The stability system and ABS then take appropriate action, cutting power and applying brakes.
#BENDIX ABS TOO PLUS#
The system shares a more powerful electronic brain with ABS it reads inputs from sensors on wheel ends, plus more sensors on a truck's steering column, chassis and braking system, and compares the severity of the turn to road speed. But the truck's braking action was nowhere near the violence of a real rollover.Įlectronic stability control is an enhancement to the anti-lock braking system now required on all air-braked trucks and tractors. Braking action seemed smoother on the tractor-trailer rig than on the truck, maybe because the semi's total wheelbase is far longer.
#BENDIX ABS TOO DRIVER#
The trailer begins to roll first and there's no seat-of-the-pants feel it's usually past the point of no return by the time the driver sees it in his mirrors, if he looks at all. The start of a roll is apparent to the driver of a straight truck, but not to the driver of a semi or other combination vehicle. The system reacts in microseconds to a rollover situation and acts before a driver might be aware that he's in trouble, the Bendix people said. In the sharp turn and lane-change maneuvers, the system simultaneously cut power and applied the brakes. RSA cut power on me several times as I made sharp right turns at the other end of the parking lot I was driving too slow for it to apply the brakes, but it knew that the truck was still moving too fast into the turns for its own good. What I couldn't feel until I drove the truck is that although the accelerator was floored, the system told the engine to cut back on power, which also helped with deceleration. The truck's wheels stayed on the pavement and we finished each run at about 10 to 15 mph slower than when we began. As the truck barreled into the sharp turns at 25 to 30 mph, the brakes came on swiftly and slowed the vehicle to a safe speed. Ross flicked a switch on the dashboard to turn on the system and went through the coned courses again, first entering a tight-radius right turn and then a sudden double lane-change maneuver. With RSA switched off, I was jostled a bit as the truck tried to roll over, then plopped back onto all its tires when he hit the brake pedal. Bendix test driver Charlie Ross took it through the coned courses while explaining what he was doing. The Bendix-made system will be available later on air-braked straight trucks from other builders.įor the demonstration, the Granite mixer's drum was loaded with 12 tons of pea gravel to simulate concrete. And they are preparing systems for dump and tank trucks, which also carry heavy, high-centered loads.

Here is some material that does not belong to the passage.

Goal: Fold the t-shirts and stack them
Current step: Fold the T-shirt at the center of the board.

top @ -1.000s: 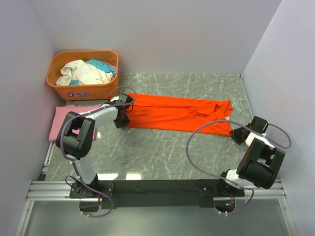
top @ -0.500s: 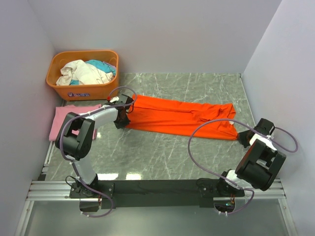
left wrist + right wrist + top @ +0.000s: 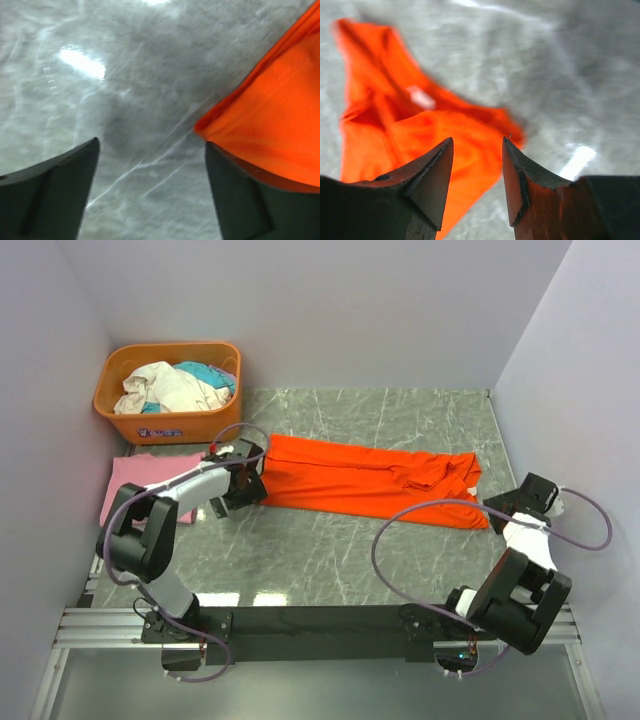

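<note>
Pink t-shirt point(image 3: 120, 485) partly under the left arm point(image 3: 195, 483); orange t-shirt point(image 3: 385, 125) blurred in right wrist view.

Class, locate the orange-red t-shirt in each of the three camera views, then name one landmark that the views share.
Top external: the orange-red t-shirt lies stretched left to right across mid-table.
Left wrist: its edge fills the right side, from the top corner down.
Right wrist: left and centre, blurred.
Shared landmark: the grey marbled tabletop under it.

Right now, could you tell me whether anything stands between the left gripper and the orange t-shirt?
Nothing visible does: the left gripper is open over the table, the orange t-shirt beside one finger.
</note>
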Action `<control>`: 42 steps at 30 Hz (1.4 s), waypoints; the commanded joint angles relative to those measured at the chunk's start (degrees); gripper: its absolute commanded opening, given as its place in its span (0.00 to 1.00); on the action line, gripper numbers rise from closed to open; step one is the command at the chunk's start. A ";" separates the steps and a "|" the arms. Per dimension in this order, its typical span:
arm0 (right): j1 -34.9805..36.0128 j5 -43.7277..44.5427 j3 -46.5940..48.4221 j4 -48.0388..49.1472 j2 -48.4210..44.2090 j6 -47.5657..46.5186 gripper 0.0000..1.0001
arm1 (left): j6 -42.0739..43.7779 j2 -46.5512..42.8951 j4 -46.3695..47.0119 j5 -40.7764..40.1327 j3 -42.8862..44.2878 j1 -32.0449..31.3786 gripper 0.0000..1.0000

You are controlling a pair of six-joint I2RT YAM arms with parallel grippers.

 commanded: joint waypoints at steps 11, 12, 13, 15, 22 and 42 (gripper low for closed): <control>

Engineers are programming RSA for other mixer configurations, including multi-axle chassis with forward-set steer axles, Romanchok said. But Mack claims to be first with an anti-rollover system for vocational trucks, and its three-axle Granite mixer chassis with a setback front axle is the first to be fitted with RSA. Some truck builders already offer stability control on tractors. Engineers must study each vehicle type and program the stability system accordingly, explained Kevin Romanchok, director of electronics for Bendix Commercial Vehicle Systems. The inherent instability of loaded mixers makes them far harder to deal with. But tractors like the Vision are relatively easy to equip with an electronic stability system, because most semitrailers they pull don't vary too much in mass and center of gravity, said Bendix engineers working on what Mack calls its Road Stability Advantage, or RSA.